Foster-Kennedy syndrome is a rare neurological condition characterized by a combination of symptoms, including optic atrophy in one eye and papilledema in the other, often due to a mass effect from a tumor, such as a meningioma. The ICD-10 code H47.149 specifically refers to this syndrome when the eye involvement is unspecified.

Standard Treatment Approaches

1. Diagnosis and Assessment

Before initiating treatment, a thorough diagnostic evaluation is essential. This typically includes:
- Comprehensive Eye Examination: To assess visual acuity, visual fields, and fundoscopic findings.
- Neuroimaging: MRI or CT scans are crucial for identifying any underlying mass lesions, such as tumors, that may be causing the symptoms associated with Foster-Kennedy syndrome.

2. Medical Management

• Corticosteroids: If there is significant edema or inflammation, corticosteroids may be prescribed to reduce swelling and pressure on the optic nerve.
• Pain Management: Analgesics may be necessary to manage headaches or discomfort associated with increased intracranial pressure.

3. Surgical Intervention

• Tumor Resection: If a tumor is identified as the cause of the syndrome, surgical removal is often the primary treatment. This can alleviate pressure on the optic nerve and potentially restore vision.
• Shunt Placement: In cases where there is significant intracranial hypertension, placing a shunt may help to relieve pressure.

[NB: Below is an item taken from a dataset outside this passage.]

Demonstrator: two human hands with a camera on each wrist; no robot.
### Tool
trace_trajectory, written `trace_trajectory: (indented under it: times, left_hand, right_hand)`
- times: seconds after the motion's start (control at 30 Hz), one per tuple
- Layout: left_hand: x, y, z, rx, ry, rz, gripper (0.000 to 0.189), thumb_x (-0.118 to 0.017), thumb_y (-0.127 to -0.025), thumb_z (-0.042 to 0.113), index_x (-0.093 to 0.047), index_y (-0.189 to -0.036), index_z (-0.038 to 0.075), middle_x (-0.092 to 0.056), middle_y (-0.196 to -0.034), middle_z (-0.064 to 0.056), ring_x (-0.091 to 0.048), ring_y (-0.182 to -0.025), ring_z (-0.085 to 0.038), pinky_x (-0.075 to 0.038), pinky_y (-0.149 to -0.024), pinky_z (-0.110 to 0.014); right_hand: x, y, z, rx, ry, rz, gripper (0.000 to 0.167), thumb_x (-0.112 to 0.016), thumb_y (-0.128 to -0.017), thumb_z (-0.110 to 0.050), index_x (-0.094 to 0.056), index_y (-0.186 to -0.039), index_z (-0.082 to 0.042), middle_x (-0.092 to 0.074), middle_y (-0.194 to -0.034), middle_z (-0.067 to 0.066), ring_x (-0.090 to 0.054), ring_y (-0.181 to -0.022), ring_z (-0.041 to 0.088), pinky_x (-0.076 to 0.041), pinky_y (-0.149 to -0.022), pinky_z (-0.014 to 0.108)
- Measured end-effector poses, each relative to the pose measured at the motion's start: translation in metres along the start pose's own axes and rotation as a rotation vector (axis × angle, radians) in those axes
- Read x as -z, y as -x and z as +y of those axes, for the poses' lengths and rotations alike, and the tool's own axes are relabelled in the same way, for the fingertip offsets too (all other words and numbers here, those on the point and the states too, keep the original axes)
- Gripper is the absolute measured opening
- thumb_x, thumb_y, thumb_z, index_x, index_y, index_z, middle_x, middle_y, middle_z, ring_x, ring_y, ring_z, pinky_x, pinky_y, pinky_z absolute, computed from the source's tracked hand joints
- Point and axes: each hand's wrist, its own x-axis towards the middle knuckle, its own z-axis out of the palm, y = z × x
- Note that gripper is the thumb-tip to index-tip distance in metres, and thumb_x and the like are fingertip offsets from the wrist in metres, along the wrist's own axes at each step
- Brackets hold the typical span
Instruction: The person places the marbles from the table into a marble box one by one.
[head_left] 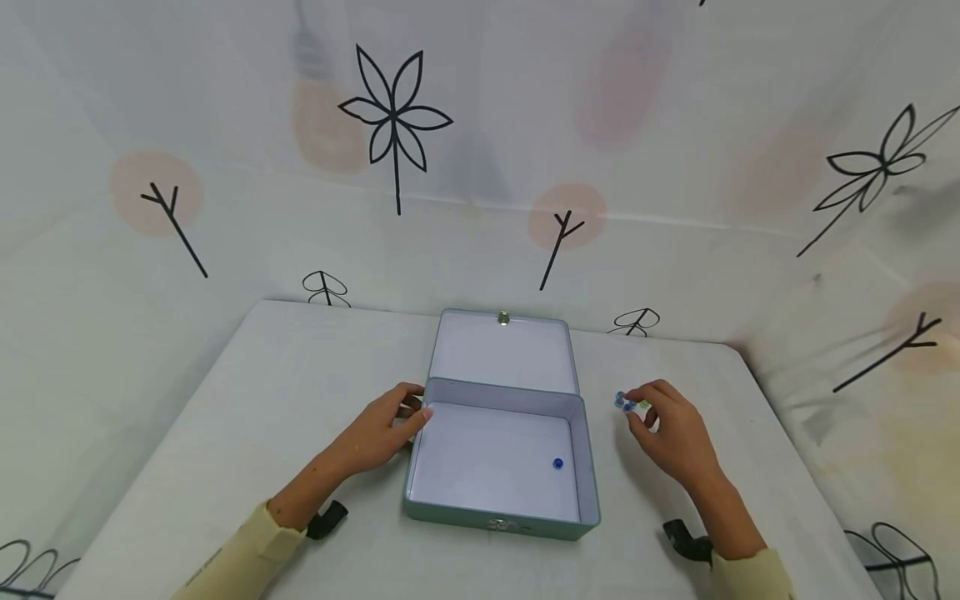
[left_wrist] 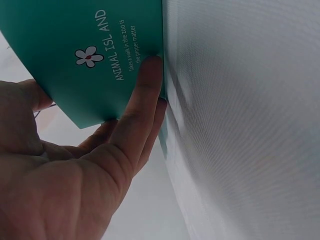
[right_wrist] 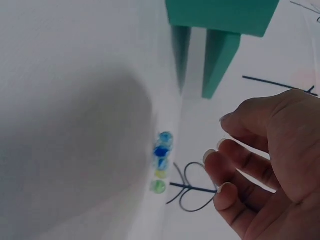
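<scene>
A green metal box with a pale inside stands with its lid laid back. One blue bead lies inside, near the right wall. My left hand holds the box's left wall, thumb over the rim. In the left wrist view, its fingers lie along the outer green side, beside white lettering. To the right of the box, my right hand hovers by a small group of clear blue, yellow and green beads. Its fingers are loosely bent, with nothing visible between them.
The box and beads rest on a white-covered table. Behind it hangs a pale cloth with printed leaves and twigs. A metal clasp sits on the box front, and another fitting is on the lid's far edge.
</scene>
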Motion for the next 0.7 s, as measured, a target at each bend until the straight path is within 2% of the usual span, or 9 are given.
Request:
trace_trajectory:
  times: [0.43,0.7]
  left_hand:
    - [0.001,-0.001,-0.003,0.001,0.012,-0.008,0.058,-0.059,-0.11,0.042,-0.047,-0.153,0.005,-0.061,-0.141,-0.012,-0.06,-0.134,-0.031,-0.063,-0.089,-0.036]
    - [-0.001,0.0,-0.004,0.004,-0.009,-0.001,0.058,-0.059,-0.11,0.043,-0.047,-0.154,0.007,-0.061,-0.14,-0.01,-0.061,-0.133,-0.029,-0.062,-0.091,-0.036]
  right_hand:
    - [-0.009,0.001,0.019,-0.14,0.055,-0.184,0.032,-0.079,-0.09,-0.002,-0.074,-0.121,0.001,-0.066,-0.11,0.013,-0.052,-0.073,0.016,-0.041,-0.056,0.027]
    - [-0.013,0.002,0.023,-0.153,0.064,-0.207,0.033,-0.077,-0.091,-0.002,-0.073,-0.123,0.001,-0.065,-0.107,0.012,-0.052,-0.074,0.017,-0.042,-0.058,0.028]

4. Ongoing Monitoring and Rehabilitation

• Regular Follow-ups: Patients require ongoing monitoring to assess visual function and detect any changes in their condition.
• Vision Rehabilitation: Depending on the extent of vision loss, rehabilitation services may be beneficial to help patients adapt to changes in their vision.

5. Multidisciplinary Approach

Management of Foster-Kennedy syndrome often involves a team of specialists, including:
- Ophthalmologists: For eye-related assessments and interventions.
- Neurosurgeons: For surgical management of any identified tumors.
- Neurologists: For comprehensive neurological evaluation and management.

Conclusion

The treatment of Foster-Kennedy syndrome, particularly when classified under ICD-10 code H47.149, is multifaceted and tailored to the individual patient's needs. Early diagnosis and intervention are critical to improving outcomes, especially in preserving vision and managing associated symptoms. Regular follow-up and a collaborative approach among healthcare providers are essential for optimal patient care.